Weight Regain After GLP-1’s is Expected; Why and What to Do

Dr Richard Lipman M.D. 
Board Certified in Internal Medicine and Endocrinology

Most patients regain weight after stopping GLP-1 drugs like Zepbound, Mounjaro, Ozempic, and Wegovy. Learn why this consistently happens and  how various  maintenance strategies, including micro-dosing of GlP-1’s and  anti-obesity pharmacotherapy  can prevent weight regain and  help keep the weight off long-term.

Weight Gain After GLP-1 Therapy is NORMAL

A large 2026 study in the BMJ (British Medical Journal) supports what many doctors have seen: people who stop taking weight-loss medications, especially GLP-1 drugs like semaglutide and tirzepatide, almost always regain the weight they lost. The study examined many clinical trials involving 9341 patients and found :

  •  Weight gain usually begins soon after stopping the medication and continues.
  •  Weight gain averages 1-2 lb per month.
  •  Weight reaches the starting weight in 1.5 to 2 years.
  •  Weight gain is not related to starting weight or how much weight was lost.
  •  Usual lifestyle changes, like exercise, diet and counseling, were not enough to slow weight regain. 

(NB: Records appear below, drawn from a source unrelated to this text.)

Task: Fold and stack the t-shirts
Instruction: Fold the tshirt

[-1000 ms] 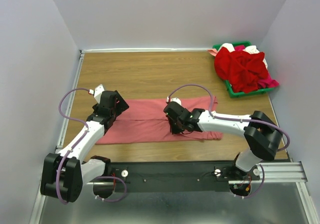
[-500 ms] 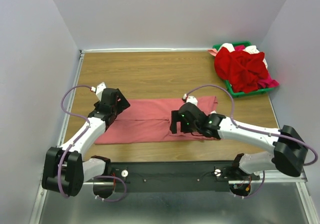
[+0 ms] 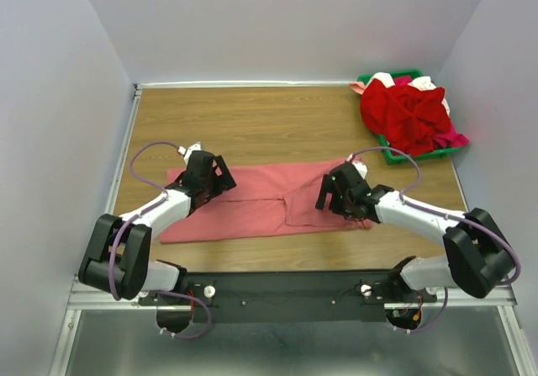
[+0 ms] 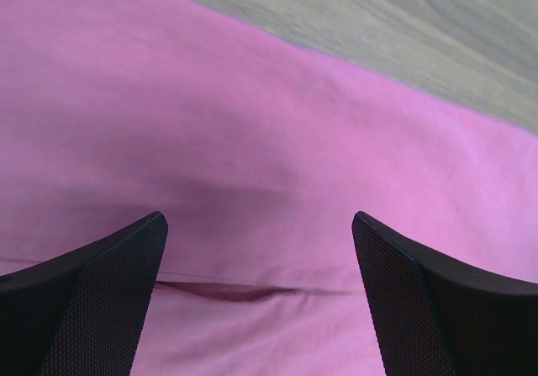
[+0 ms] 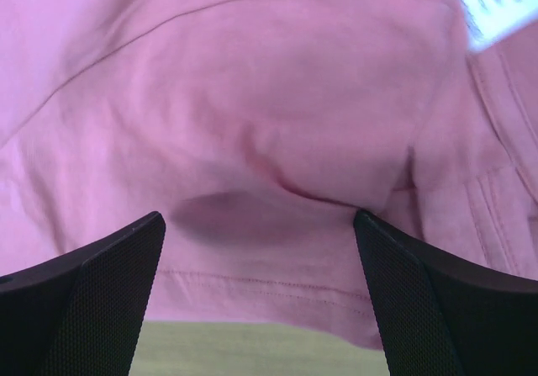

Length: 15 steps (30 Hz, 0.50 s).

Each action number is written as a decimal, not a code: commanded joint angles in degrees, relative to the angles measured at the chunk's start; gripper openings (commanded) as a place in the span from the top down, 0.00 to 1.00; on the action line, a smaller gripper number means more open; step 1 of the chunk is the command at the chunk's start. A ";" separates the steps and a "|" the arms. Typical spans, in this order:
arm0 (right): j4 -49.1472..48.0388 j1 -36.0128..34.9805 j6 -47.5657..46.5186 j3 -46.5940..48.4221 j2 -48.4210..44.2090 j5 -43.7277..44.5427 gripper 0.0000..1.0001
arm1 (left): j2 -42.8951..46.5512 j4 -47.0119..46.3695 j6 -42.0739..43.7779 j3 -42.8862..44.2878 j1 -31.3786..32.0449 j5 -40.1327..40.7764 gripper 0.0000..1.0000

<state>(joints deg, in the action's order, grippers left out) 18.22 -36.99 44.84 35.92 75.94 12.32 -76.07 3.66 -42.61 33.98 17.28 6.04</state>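
Observation:
A pink t-shirt (image 3: 252, 203) lies spread lengthwise on the wooden table, with a folded flap at its right end. My left gripper (image 3: 215, 179) hovers over the shirt's upper left part. In the left wrist view it (image 4: 259, 218) is open, with only pink cloth (image 4: 269, 124) and a fold seam under it. My right gripper (image 3: 333, 198) is over the right part, also open (image 5: 259, 216), with nothing between its fingers (image 5: 84, 300). Below it I see a hem (image 5: 269, 285) and a white label (image 5: 496, 2). More t-shirts, a red heap (image 3: 412, 115), sit at the back right.
A green bin (image 3: 395, 153) at the back right corner holds the red heap, with white and pink cloth showing at its edges. Bare wood (image 3: 252, 119) stretches behind the shirt. Grey walls close in on three sides, and a metal rail (image 3: 286, 288) runs along the near edge.
My right gripper has opened and moved right, from the shirt's middle to its right part. My left gripper has shifted right and slightly back along the shirt, staying open.

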 commanded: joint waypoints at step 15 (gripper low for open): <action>-10.13 16.42 -13.28 28.22 38.64 -17.05 0.00 | -2.68 -2.96 -9.50 -3.83 22.08 -0.77 0.02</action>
<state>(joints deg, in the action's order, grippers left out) 4.82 -22.04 34.57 62.22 105.25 2.31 -78.41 -0.51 -46.57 32.80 33.39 5.80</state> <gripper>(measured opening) 0.997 0.985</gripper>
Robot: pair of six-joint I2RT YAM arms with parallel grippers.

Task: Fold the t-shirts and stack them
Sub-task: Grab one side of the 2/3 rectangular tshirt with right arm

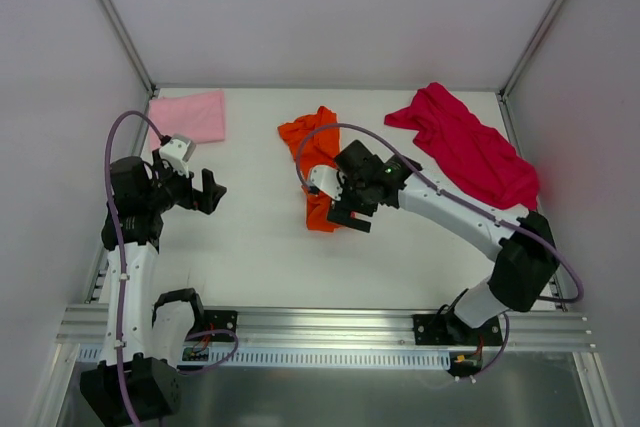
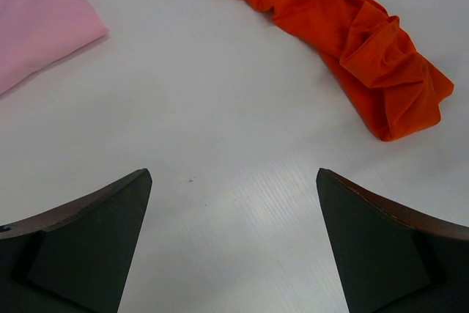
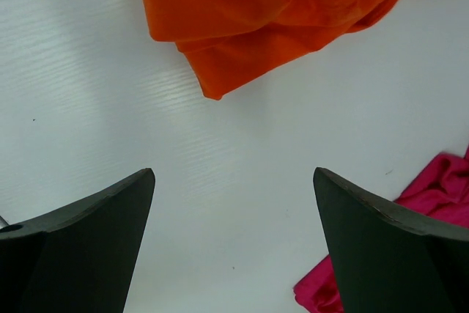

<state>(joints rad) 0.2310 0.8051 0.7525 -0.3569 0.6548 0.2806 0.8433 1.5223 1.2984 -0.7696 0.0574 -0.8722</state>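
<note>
Fingers (image 2: 88,240) of left gripper (image 2: 233,181) and right gripper (image 3: 233,177) gape wide, holding nothing, with the crumpled bright orange cloth t-shirt (image 3: 271,5) untouched just beyond their tips.

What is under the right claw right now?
Under the open right claw only bare table shows; the orange shirt lies just ahead. In the top view the arm covers part of that shirt, so that part cannot be seen.

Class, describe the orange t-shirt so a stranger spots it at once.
On the white table, look midway between the flat pink t-shirt, far left, and the magenta t-shirt, far right. The orange t-shirt lies there, bunched into a long crumpled strip, the only orange cloth.
</note>
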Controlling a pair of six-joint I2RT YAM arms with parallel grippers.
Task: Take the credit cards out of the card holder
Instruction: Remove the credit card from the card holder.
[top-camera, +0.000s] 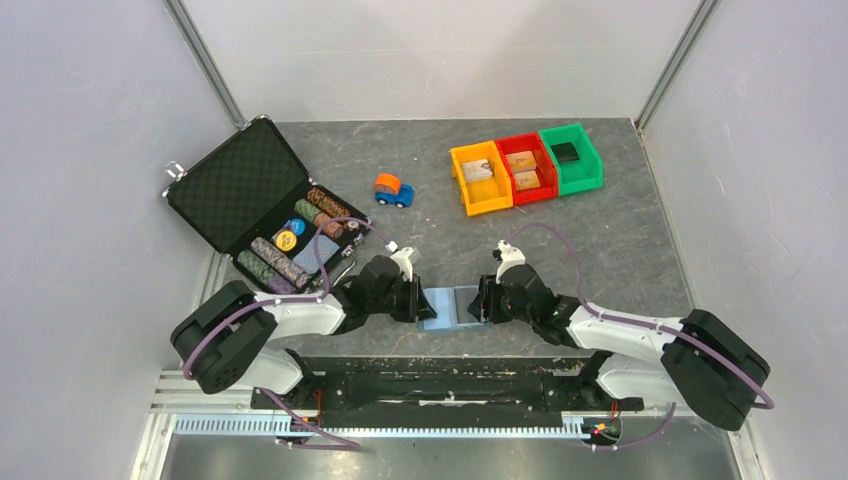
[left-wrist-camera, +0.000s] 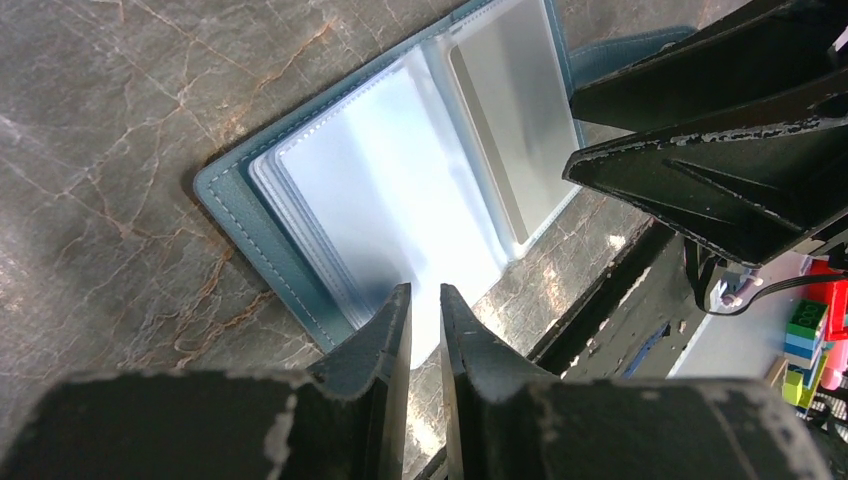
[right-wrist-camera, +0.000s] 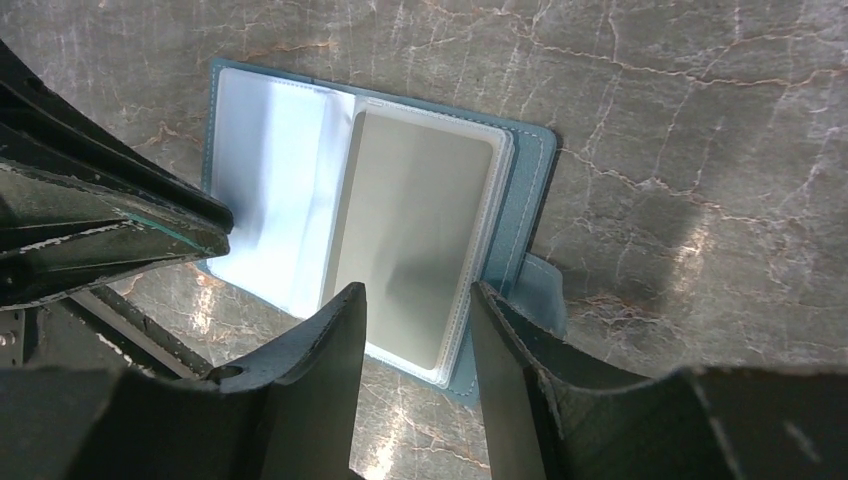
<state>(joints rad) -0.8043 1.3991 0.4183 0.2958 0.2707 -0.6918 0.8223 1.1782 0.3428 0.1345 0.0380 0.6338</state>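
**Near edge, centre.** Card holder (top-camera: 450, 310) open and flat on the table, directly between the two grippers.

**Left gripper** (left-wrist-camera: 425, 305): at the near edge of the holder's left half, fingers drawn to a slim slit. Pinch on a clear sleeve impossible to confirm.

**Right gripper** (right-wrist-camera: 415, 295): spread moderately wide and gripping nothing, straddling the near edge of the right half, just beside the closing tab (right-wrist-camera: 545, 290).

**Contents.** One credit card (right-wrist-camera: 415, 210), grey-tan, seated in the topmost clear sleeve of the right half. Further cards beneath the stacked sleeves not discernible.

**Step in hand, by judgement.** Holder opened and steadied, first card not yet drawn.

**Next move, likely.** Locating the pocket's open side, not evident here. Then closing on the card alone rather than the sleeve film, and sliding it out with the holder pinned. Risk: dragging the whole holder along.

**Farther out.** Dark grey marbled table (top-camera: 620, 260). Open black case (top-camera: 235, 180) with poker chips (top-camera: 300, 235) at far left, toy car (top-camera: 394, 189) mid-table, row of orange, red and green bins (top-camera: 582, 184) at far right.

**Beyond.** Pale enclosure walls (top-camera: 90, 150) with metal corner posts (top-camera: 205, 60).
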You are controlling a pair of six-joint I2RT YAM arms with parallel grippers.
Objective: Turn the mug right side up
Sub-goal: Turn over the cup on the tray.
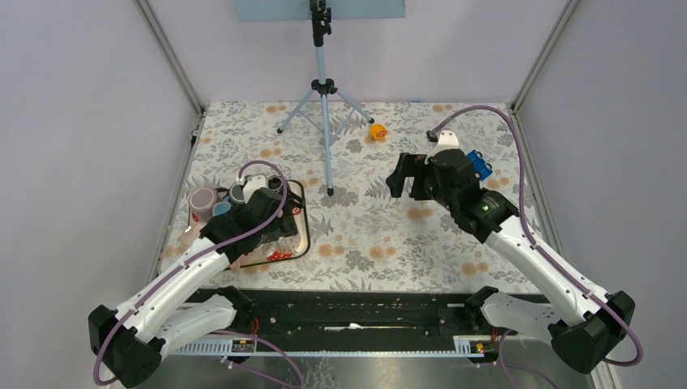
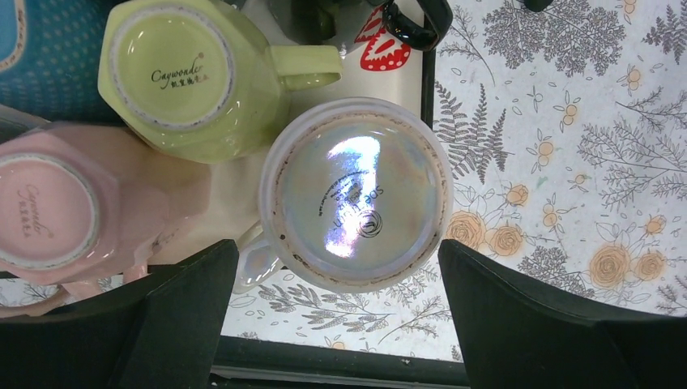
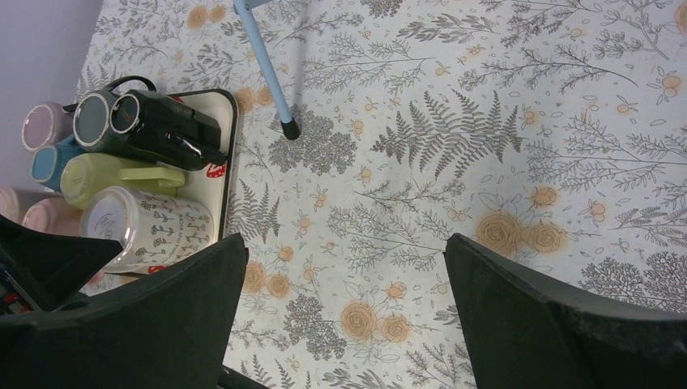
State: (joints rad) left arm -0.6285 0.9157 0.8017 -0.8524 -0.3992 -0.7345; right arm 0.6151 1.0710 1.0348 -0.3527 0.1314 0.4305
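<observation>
Upside-down pearly white ceramic mug [image 2: 354, 194]; left gripper [image 2: 336, 271] above, jaws spread at three and nine o'clock for grasping; right gripper [image 3: 344, 275] spread, empty.

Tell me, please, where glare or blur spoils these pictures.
Left wrist view: a bright bluish-white glare lies on the glossy base of the upside-down mug and washes out part of its printed mark; the dark fingers show almost no detail. Right wrist view: even light, the tablecloth is sharp. Top external view: even light, no glare.
</observation>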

Weight following stopping glp therapy

Improvements in Co-Morbid Conditions Are Reversed and Return to Pre-Weight Loss Values

The study also found that improvements in health markers, such as blood sugar, cholesterol, and blood pressure found with weight loss,tend to fade after stopping the medication. These benefits usually disappear within 12 to 18 months, which shows that obesity is a long-term condition that needs ongoing care. This information should change how patients and doctors view treatment. GLP-1 medications are not just for short-term weight loss. They are long-term treatments for metabolism. Stopping them suddenly without a plan is similar to stopping treatment for high blood pressure or diabetes. Gaining weight after stopping these medications is not about willpower. It is a normal response that includes feeling hungrier, feeling less full, and changes in metabolism.

Moving to a Structured Maintenance Plan

A better approach is to help patients transition to a structured maintenance plan rather than stopping treatment all at once. Dr Lipman has used all 4 of these alternatives

GLP-Micro-dosing:
One useful and common method is GLP-1 micro-dosing, in which patients remain on a lower dose after reaching their goal weight. This helps control appetite and can reduce costs and side effects. Many people can keep their weight steady on much lower doses than those used for losing weight.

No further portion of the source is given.